Through the end of the data below, output every line exactly, beginning with the line that contains "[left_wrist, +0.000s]".

▶ **Data block**
-*-*-
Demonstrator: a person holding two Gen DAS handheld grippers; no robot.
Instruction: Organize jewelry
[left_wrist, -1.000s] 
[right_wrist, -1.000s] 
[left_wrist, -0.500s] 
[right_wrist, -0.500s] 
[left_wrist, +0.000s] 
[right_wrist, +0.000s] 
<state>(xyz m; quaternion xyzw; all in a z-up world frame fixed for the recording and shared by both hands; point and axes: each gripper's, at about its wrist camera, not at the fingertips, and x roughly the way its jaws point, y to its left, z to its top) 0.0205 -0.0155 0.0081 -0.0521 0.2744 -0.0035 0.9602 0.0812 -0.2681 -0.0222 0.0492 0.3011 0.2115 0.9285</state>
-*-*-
▶ **Answer for this exercise**
[left_wrist, +0.000s] 
[right_wrist, +0.000s] 
<state>(xyz m; quaternion xyzw; all in a z-up world frame fixed for the recording and shared by both hands; point and axes: each gripper's, at about its wrist camera, not at the fingertips, and x roughly the way its jaws point, y to its left, z to its top) 0.0205 -0.0155 0.0081 -0.0521 0.2744 -0.0035 0.9602 0.0812 -0.2681 -0.0222 0.0492 0.3011 0.2115 0.9285</state>

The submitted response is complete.